Basma Alsharif, Deep Sleep

The storefront on Mahmoud Bassiouny Street containing Ahmed Badry‘s work is a good walk away from the Old French Consulate. The renovated shop is painted all white with spotlights installed, and facing the street is Badry’s large sculpture of a toilet bowl and an equally enlarged faucet sculpture installed over it. The sculpture is part of the series The Provisionary that Lasts (2014-), in which Badry reconstructs everyday objects in different scales using white-painted cardboard, bringing out the absurd.

The toilet bowl is grotesque and comical. Perhaps it can be seen within the framework of musique concrete, in the sense that the fragmentation and reconstruction of an object creates something new altogether. Yet visually the stark, white, magnified scale held little connection to the rest of the works, and the fact that it was displayed all by itself reinforced the feeling of this being an independent, separate piece from the show.

Hamza’s use of modernists’ experiments in music as a way to understand composition and to envision new ways of constructing visual narratives and objects is consonant with a long-term global tendency in contemporary art to collapse boundaries between mediums, not in the sense of transdisciplinarity but rather on a more conceptual plane.

The ideas of Schaeffer and later John Cage have been immensely influential for performing arts, specifically contemporary dance. (Schaeffer composed one of his earliest pieces for French choreographer Maurice Bejart). The use of such experiments in visual art opens possibilities for seeing and relating to works in a way that reflects this reality and the artists that engage with it. Not all the works in Sounds As If reflected that possibility to its full potential, but some works displayed a bewitching poetic beauty grounded in intellectual gravitas.

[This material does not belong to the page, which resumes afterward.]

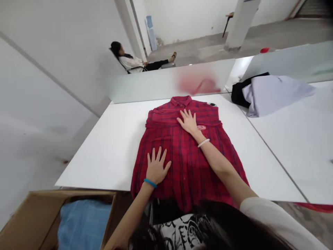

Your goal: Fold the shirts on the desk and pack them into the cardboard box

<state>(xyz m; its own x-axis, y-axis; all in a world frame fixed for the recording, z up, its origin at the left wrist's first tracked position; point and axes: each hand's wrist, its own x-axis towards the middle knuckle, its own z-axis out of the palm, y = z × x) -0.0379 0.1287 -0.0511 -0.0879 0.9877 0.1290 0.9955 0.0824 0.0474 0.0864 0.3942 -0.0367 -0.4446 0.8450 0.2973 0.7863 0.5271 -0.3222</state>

While some of the works or parts of them have been presented before in Cairo or are available online, in light of an increasingly precarious environment for showing art that’s not affiliated with the Egyptian state, holding group shows (even if through the context of a gentrifying process of downtown) is much-needed. Situating works physically in relationship to each other and allowing audiences to experience them through a thematic lens creates a very different relationship to art than solo exhibitions or online presentations. The thematic organization of artworks creates the opportunity to trace trends or patterns in artistic processes, question how much global art contexts affect artists in Egypt, and the ways in which they respond given current circumstances.